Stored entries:
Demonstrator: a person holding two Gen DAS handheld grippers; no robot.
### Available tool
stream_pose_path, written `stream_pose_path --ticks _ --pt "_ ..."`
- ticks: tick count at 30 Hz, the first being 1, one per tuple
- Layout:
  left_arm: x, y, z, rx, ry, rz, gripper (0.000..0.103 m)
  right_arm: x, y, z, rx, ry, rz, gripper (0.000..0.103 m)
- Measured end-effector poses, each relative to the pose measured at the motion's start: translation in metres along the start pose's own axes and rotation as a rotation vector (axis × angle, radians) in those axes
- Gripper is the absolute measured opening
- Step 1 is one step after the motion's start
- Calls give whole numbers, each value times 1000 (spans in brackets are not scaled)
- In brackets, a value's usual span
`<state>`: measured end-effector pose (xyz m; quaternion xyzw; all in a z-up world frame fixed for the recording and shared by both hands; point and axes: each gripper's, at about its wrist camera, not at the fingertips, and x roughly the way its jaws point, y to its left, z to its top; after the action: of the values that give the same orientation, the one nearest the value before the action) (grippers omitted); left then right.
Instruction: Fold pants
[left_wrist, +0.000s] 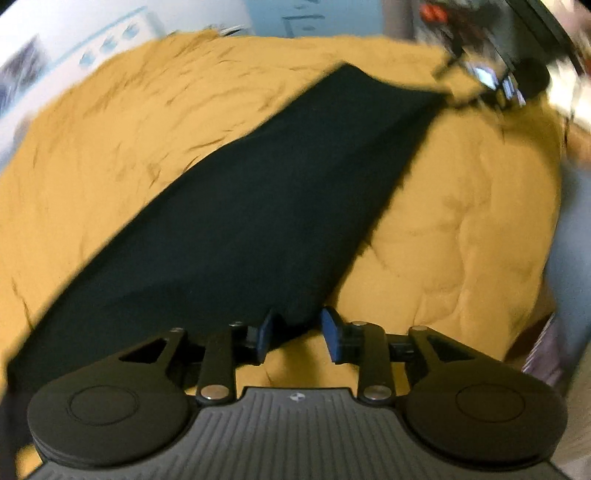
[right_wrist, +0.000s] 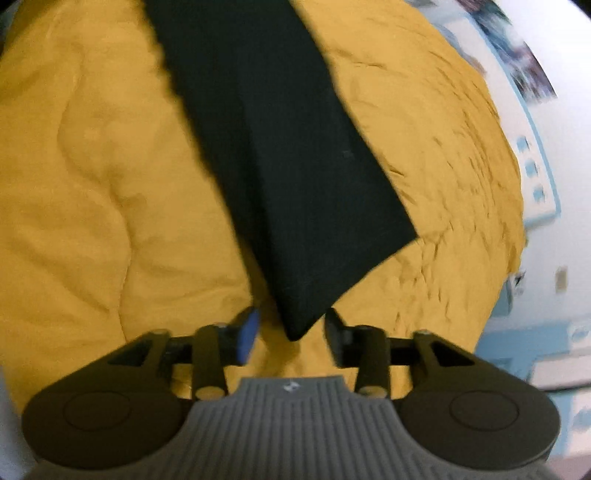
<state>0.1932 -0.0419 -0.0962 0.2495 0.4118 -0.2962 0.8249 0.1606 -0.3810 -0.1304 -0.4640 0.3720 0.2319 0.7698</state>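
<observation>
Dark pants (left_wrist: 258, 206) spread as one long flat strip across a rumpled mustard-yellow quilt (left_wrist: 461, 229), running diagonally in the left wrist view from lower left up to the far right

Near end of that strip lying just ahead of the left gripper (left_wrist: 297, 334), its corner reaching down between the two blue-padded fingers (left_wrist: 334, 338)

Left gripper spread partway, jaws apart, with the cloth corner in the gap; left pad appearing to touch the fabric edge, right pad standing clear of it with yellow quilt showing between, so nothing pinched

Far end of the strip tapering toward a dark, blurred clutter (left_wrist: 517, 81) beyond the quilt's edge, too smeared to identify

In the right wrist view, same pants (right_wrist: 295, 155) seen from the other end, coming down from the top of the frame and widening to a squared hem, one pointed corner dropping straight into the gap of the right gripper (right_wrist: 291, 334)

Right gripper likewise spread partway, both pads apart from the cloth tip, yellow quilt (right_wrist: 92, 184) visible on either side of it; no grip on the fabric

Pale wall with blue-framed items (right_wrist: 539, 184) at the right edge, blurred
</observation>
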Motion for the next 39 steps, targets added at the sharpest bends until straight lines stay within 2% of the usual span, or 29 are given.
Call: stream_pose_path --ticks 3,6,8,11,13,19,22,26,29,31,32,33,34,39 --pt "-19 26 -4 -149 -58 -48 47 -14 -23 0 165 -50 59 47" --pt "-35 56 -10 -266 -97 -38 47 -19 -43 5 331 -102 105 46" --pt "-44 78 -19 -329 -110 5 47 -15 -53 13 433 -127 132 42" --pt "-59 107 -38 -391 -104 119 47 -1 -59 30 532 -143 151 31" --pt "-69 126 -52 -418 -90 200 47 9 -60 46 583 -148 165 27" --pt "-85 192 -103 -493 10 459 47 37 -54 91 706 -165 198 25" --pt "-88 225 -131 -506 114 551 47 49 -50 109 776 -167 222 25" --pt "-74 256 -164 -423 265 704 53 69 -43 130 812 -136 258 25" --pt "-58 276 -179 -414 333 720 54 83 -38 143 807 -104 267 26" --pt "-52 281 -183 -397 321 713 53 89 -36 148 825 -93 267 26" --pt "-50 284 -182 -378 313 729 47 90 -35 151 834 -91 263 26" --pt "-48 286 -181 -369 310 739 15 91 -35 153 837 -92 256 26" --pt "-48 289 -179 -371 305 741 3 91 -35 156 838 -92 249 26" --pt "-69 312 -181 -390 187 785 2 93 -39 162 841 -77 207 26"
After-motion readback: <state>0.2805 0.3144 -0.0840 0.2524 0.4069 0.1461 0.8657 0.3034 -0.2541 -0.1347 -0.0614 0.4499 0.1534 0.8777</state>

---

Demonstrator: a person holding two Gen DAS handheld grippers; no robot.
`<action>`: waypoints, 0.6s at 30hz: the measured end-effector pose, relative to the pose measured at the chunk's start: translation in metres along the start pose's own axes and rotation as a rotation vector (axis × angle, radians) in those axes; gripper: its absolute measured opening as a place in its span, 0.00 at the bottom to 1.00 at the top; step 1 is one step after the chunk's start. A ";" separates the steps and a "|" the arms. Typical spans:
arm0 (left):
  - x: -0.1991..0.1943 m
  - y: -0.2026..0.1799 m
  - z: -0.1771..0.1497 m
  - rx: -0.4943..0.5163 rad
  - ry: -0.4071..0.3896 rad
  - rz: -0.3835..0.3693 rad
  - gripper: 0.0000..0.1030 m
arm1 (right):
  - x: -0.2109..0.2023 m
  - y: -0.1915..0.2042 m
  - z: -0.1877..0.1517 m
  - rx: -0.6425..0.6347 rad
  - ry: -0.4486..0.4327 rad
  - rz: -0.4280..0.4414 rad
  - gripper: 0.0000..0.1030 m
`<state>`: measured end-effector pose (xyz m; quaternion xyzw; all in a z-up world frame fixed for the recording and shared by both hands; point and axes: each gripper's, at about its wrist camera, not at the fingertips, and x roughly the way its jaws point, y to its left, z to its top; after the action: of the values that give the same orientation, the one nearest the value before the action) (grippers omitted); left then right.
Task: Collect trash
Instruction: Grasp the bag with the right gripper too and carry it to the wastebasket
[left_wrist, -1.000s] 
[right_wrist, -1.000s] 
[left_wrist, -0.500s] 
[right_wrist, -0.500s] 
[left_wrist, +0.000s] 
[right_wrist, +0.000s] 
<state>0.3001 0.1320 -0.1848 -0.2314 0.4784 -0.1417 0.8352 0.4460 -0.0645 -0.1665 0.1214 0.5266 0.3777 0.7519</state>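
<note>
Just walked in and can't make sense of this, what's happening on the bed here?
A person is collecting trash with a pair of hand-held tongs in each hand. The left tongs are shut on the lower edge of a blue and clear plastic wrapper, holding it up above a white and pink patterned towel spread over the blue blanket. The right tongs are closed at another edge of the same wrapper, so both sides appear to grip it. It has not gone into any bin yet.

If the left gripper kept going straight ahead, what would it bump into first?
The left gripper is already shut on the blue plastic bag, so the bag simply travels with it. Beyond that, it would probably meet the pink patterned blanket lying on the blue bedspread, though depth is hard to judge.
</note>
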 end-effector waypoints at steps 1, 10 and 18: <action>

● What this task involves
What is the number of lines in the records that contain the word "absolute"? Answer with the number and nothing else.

● Answer to the problem
2